I looked up, wiping my eyes. Tippy stood watching me, tugging at her nightie: it might have fitted a five-year-old, but it was obviously tight under her arms and too short, dangling above her knees. They hadn’t even bothered to find her any proper clothes. Sudden anger burst inside me. How dare they treat a child like this, neglecting her like an unwanted pet?

“What tales?” My voice was shaking just like my fingers. I tried to breathe steadily; I had to calm myself and think clearly or I’d never find a way out. I reached out and took an apple, though – I had no idea how long it was since I’d last eaten, and I was hungry. It tasted sweet and dusty. The juice ran down my chin.

“Oh, you know. Nurse was always telling me I must never eat fairy food, or I’d have to live in the fairy hill for ever. Well, it’s not true. I never ate fairy food. Nurse wouldn’t have let me. And I was still caught. I remember her kissing me good night, then Mammy. And I woke up here.”
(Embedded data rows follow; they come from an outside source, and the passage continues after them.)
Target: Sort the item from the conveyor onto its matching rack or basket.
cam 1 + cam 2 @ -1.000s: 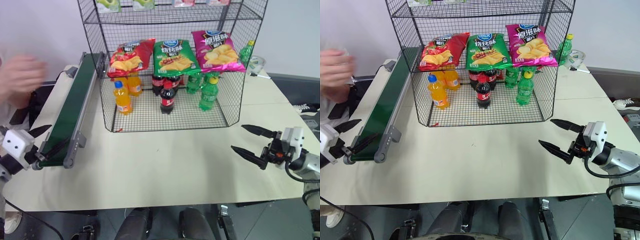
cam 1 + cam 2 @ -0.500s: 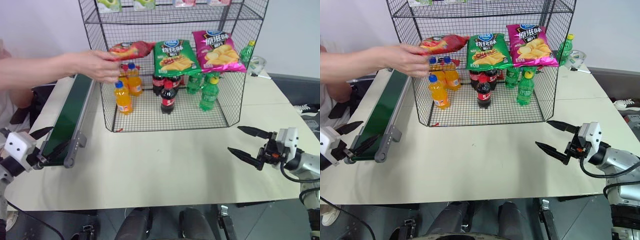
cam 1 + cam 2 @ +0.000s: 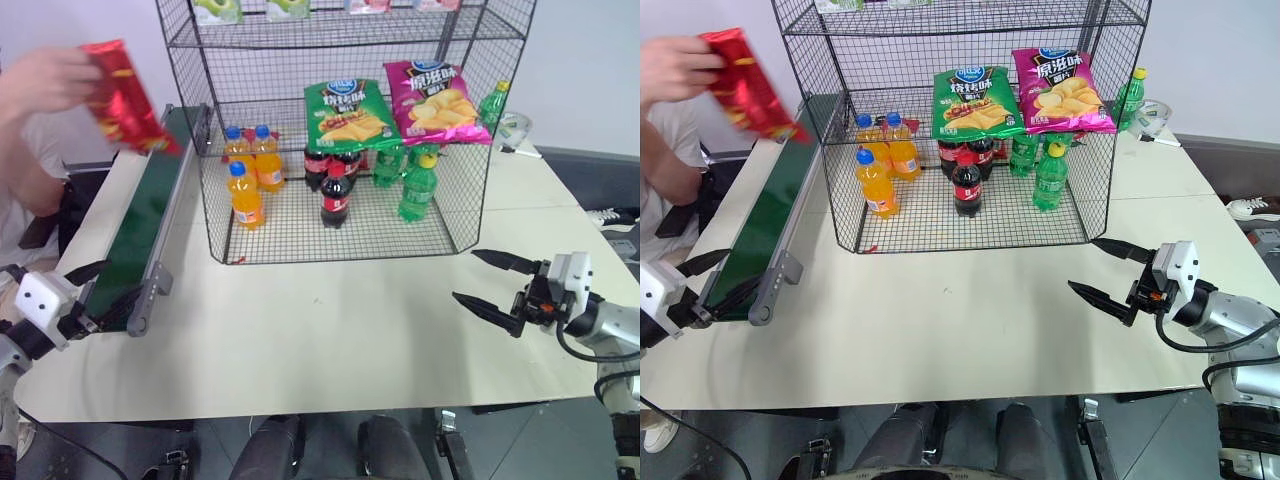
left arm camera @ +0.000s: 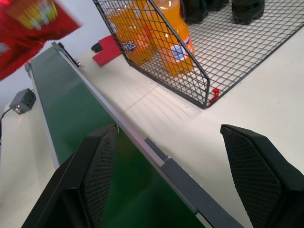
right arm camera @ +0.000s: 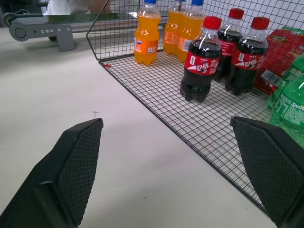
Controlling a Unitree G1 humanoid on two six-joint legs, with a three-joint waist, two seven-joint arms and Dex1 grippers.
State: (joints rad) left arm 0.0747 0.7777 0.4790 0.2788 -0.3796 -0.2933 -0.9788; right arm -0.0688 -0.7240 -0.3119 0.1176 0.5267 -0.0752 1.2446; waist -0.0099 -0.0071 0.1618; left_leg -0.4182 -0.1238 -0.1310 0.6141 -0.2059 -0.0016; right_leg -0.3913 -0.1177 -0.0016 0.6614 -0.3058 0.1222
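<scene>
A: Where is the red bag (image 3: 124, 95)?

B: A person's hand (image 3: 48, 78) holds it in the air above the far end of the belt (image 3: 140, 230). It hangs tilted, clear of the belt and outside the rack (image 3: 470, 130).

A: And the belt itself?

B: It runs along the table's (image 3: 330, 340) left edge, from the near left part back toward the far left corner. Its green surface is bare. The rack's left side stands just beside its far end.

A: What sits in the rack?

B: The rack stands at the middle of the table's far side. On a middle tier lie a green bag (image 3: 346, 113) and a pink bag (image 3: 436, 101), side by side. Under them, on the bottom grid, stand orange bottles (image 3: 245, 194) to the left, cola bottles (image 3: 335, 195) in the middle and green bottles (image 3: 417, 184) to the right.

A: The robot's arms?

B: The left gripper (image 3: 88, 295) hangs at the belt's near end, by the table's left edge, its fingers spread wide and holding nothing. The right gripper (image 3: 498, 284) hovers over the table near its right edge, well in front of the rack, fingers also spread wide and empty.
</scene>
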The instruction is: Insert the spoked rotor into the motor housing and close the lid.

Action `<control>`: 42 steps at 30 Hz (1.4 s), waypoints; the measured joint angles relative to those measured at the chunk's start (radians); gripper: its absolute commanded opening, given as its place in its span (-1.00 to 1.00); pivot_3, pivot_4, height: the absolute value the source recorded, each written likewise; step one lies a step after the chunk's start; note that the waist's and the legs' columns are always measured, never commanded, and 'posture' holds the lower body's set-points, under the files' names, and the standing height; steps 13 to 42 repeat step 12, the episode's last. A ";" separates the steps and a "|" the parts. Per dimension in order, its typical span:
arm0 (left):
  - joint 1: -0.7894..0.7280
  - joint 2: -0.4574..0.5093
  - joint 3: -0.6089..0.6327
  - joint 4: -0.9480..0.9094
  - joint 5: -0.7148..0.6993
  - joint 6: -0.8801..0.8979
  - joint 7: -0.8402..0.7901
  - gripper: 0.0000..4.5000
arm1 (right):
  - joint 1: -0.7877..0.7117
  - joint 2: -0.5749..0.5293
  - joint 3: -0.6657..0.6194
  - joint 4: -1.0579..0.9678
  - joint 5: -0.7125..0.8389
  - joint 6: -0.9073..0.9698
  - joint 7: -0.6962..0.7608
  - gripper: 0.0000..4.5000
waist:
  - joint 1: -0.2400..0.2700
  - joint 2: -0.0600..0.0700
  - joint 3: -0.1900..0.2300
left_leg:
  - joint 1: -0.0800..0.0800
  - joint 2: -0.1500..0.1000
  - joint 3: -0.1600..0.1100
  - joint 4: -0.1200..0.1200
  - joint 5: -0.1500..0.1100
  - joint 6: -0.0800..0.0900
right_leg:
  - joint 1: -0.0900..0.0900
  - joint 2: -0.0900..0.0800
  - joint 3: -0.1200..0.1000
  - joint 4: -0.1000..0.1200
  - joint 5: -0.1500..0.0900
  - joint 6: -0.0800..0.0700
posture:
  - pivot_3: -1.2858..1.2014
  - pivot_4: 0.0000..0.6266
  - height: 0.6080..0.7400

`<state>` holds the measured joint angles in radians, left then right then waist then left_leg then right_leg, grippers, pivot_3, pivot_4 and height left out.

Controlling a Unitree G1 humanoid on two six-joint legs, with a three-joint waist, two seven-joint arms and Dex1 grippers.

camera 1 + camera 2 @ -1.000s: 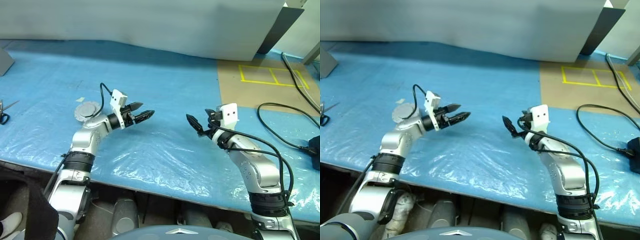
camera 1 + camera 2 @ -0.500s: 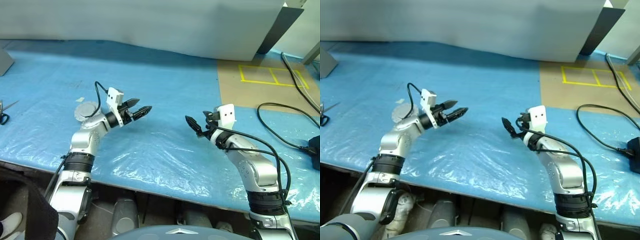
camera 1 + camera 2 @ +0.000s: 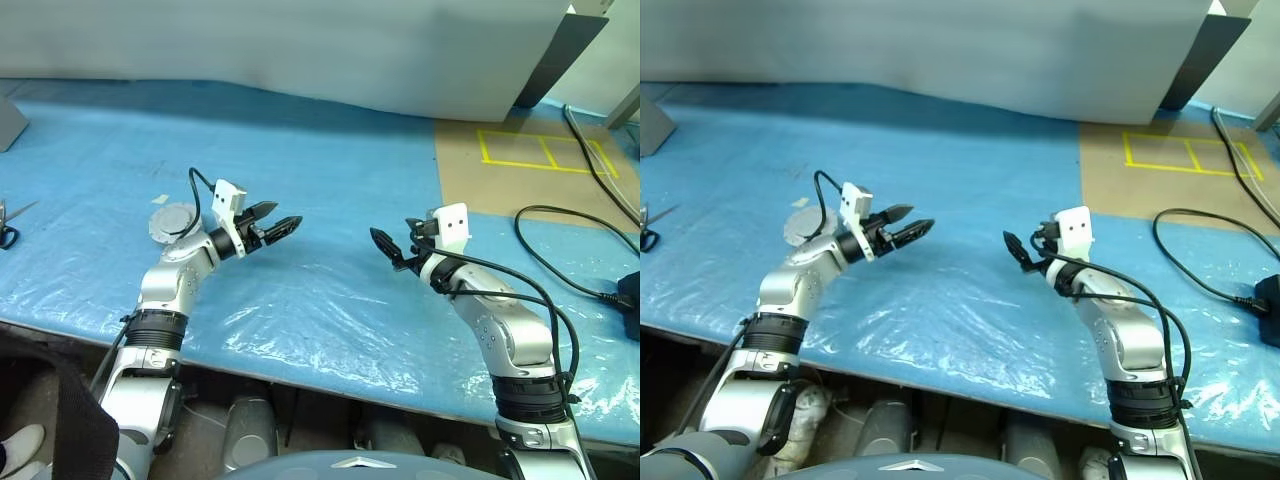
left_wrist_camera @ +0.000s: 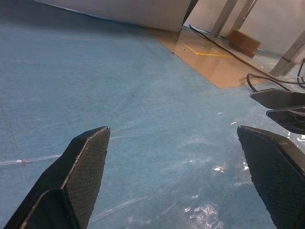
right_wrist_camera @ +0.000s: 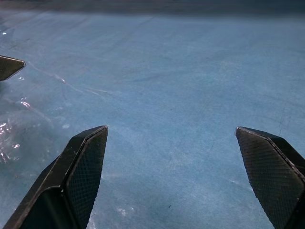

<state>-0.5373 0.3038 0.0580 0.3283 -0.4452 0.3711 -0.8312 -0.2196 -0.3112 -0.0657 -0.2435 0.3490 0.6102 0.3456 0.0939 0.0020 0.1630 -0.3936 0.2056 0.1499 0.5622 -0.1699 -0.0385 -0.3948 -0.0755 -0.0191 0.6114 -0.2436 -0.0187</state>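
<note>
Nearest the camera, low in the head views, both arms reach out over the tabletop [image 3: 330, 170], which is covered in blue plastic sheet that wrinkles and shines along its near edge. The left hand [image 3: 277, 221] sits left of centre, pointing toward the middle of the frame, its two black fingers spread apart with nothing between them. The right hand [image 3: 388, 249] sits right of centre, pointing back toward the left one, its fingers likewise parted and empty. The two hands face each other across a bare patch of sheet, apart and not touching. In the left wrist view the left hand's fingers [image 4: 81, 167] stand wide, with blue sheet between them and the right hand's fingertips at the right edge; in the right wrist view the fingers [image 5: 86, 164] are just as wide, with one tip of the left hand at the left edge.

Just behind the left arm, at middle left, a round grey disc lies flat on the sheet: the lid [image 3: 174, 220], partly hidden by the arm and its cable. I cannot make out its face from here.

At the far left edge, scissors [image 3: 8, 232] lie on the sheet. To the right, a black cable [image 3: 560, 270] loops across it toward a black plug at the right edge.

Farther back on the right, a brown board [image 3: 520, 185] marked with yellow tape [image 3: 545, 152] lies on the tabletop. Behind it all runs a pale grey wall panel [image 3: 300, 50].
</note>
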 measured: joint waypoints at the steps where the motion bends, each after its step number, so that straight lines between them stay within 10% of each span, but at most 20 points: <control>1: -0.001 -0.001 0.000 0.000 0.000 0.000 0.002 1.00 | 0.000 0.000 0.000 0.004 -0.002 0.000 0.000 1.00 | 0.000 0.000 0.000 | 0.000 0.000 0.000 0.000 0.000 0.000 | 0.000 0.000 0.000 0.000 0.000 0.000 | 0.03 -0.52 1.00; 42: -0.012 -0.003 -0.001 0.011 0.016 -0.006 0.008 1.00 | -0.011 0.009 0.010 0.008 -0.014 -0.008 0.003 1.00 | 0.000 0.000 0.000 | 0.000 0.000 0.000 0.000 0.000 0.000 | 0.000 0.000 0.000 0.000 0.000 0.000 | 0.03 -0.52 1.00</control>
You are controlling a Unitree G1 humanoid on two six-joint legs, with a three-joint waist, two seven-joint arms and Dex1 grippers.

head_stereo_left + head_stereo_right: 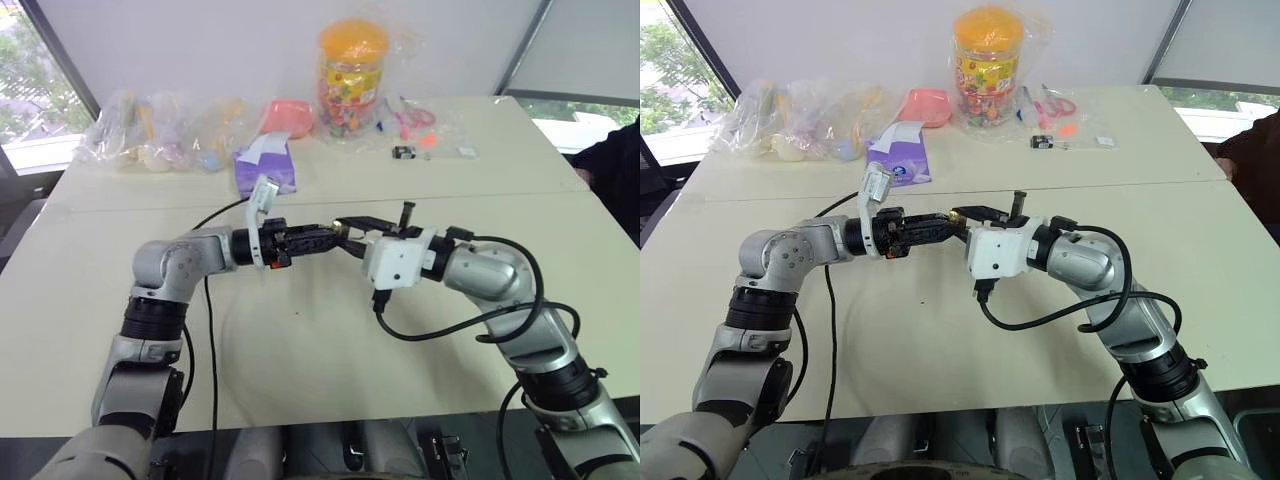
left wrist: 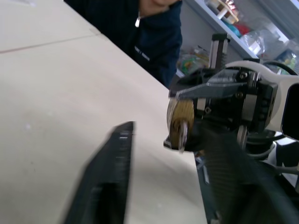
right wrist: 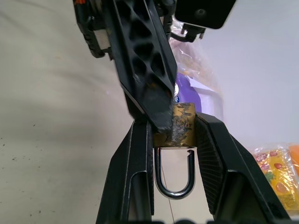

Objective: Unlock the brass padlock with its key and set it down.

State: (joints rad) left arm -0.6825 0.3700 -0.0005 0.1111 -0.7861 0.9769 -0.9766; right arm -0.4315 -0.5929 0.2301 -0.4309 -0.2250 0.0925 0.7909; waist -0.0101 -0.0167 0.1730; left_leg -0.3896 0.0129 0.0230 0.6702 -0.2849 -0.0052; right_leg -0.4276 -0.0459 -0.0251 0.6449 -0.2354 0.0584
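Right wrist view: padlock (image 3: 175,125) clamped by its brass body between right gripper (image 3: 174,140) fingers, shackle (image 3: 174,177) seated, apparently not yet unlocked. Held above table (image 1: 300,350), mid-air. Left gripper (image 1: 322,238) met tip-to-tip at lock; one finger (image 3: 149,79) pressed on body. Left jaw state: cannot tell. Key not discernible. Risk: sideways push from left finger could twist lock in grip or knock it free onto table
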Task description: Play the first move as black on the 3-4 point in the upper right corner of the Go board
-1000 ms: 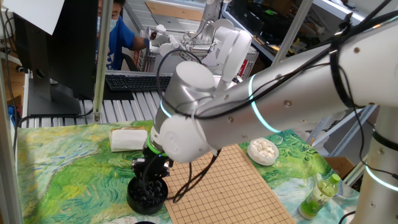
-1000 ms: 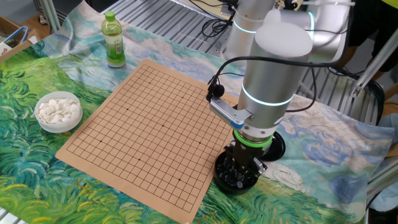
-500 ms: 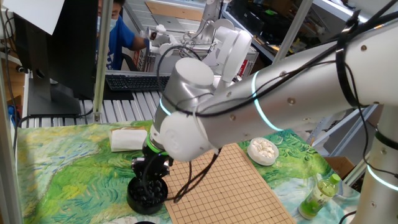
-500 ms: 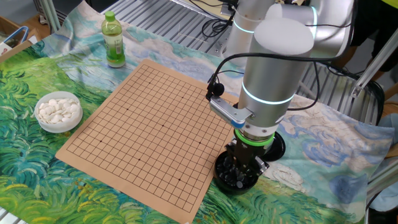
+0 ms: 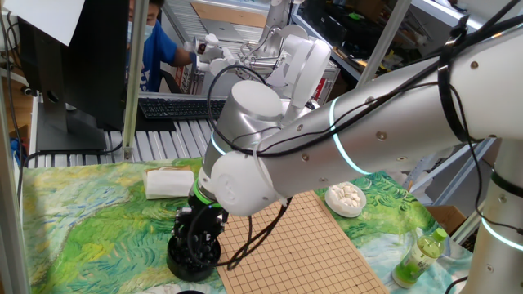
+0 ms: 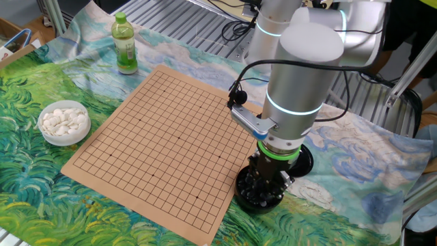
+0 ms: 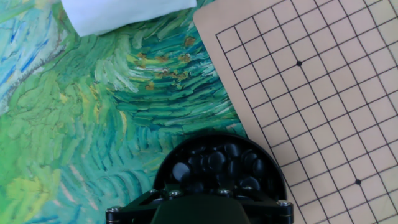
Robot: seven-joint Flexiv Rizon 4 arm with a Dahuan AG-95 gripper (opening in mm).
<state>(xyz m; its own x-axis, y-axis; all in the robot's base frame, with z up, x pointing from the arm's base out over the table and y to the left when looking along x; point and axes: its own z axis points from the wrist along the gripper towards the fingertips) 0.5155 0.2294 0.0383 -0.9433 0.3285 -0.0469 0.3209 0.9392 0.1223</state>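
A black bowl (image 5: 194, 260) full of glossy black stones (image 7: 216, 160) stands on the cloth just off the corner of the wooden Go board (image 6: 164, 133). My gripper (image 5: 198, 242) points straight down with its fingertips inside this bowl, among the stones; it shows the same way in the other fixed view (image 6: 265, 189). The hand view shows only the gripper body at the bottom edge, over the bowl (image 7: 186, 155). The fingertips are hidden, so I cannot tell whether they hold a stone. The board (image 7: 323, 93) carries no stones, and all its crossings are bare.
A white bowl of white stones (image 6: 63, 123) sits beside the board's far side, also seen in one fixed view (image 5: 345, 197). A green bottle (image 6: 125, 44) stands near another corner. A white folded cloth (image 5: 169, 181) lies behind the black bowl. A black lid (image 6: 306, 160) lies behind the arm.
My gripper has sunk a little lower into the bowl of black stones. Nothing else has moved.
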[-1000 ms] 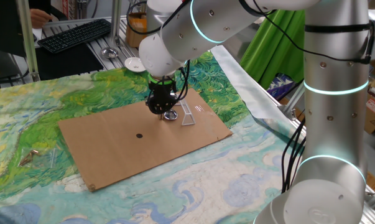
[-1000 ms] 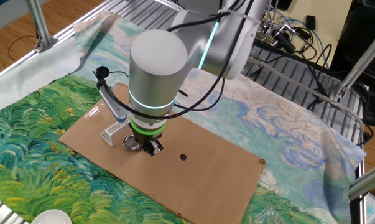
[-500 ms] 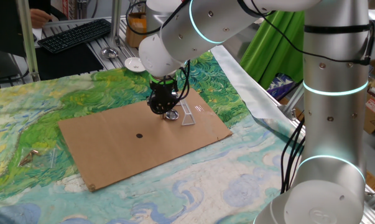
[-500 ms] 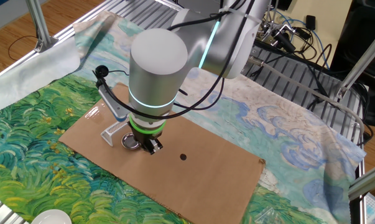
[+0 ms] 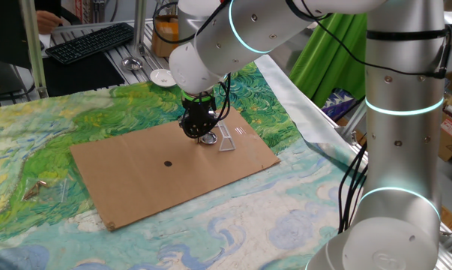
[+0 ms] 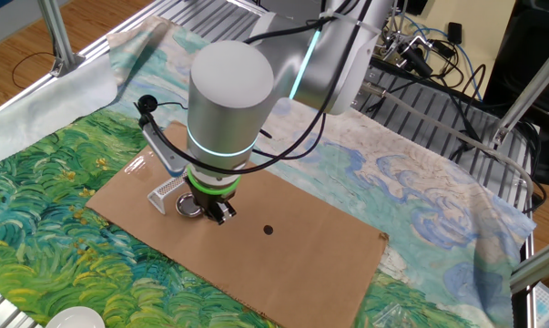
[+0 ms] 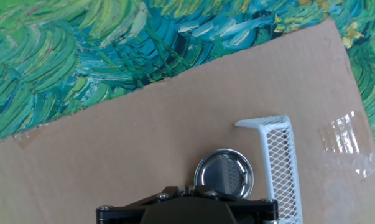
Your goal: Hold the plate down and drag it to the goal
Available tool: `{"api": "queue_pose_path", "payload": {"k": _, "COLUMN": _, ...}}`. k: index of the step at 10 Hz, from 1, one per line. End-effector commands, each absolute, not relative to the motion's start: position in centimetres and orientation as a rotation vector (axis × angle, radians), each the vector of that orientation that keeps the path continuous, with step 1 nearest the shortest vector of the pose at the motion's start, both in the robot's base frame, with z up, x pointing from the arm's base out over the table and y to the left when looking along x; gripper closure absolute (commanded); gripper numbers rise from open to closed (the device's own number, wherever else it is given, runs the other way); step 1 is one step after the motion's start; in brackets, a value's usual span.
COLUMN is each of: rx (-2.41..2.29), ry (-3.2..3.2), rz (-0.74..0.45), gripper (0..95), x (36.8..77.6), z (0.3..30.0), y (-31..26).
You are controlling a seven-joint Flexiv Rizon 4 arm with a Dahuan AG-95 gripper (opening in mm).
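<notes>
pinched fully shut and pointing straight down, the gripper (image 5: pixel 199 133) presses its closed tip on the near edge of the plate (image 7: pixel 224 175), pinning the dish flat rather than clasping it. going from large to small: the swirly green-and-blue painted cloth (image 5: pixel 46 142) covers the table, the brown cardboard sheet (image 5: pixel 173 169) lies on it, the goal (image 7: pixel 276 163), a whitish mesh-walled wedge frame, sits on the cardboard, then comes the tiny shiny plate, and last a small black dot (image 5: pixel 168 163) well apart from both. as for progress, the drag looks nearly finished: the plate lies just beside the frame's long wall, close to touching, and under its short top arm, so only a final nudge into the corner seems left, followed by lifting off. the hand view alone shows the narrow gap between dish rim and mesh wall; in one fixed view the gripper body hides most of the dish, and in the other fixed view the arm's thick wrist blocks the tip, though that view shows the plate (image 6: pixel 192 207) peeking out beside the frame.
</notes>
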State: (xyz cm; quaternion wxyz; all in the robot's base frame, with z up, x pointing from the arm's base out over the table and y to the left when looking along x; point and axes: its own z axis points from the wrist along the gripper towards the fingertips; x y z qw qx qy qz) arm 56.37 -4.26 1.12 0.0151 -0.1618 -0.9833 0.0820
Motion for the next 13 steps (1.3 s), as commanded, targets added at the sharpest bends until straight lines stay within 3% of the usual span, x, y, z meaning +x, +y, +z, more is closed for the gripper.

“Come over here.” I tried to stop my voice shaking, not wanting to frighten her. “Your hair’s a state.” I could at least try to make her more comfortable.

Tippy stared at me. “A state?”

She didn’t understand; she was hundreds of years old. I tried again, choosing my words more carefully. “Your hair’s all tangled. Where can we find a brush?”

Tippy smiled, and for the first time she looked happy and excited, like an ordinary child. “Oh, please let’s get one. You’re the King’s daughter. You only need to ask anyone at all and they must bring whatever you desire. Only not Rose: she would have to do it, but she’d find a way to make you pay.”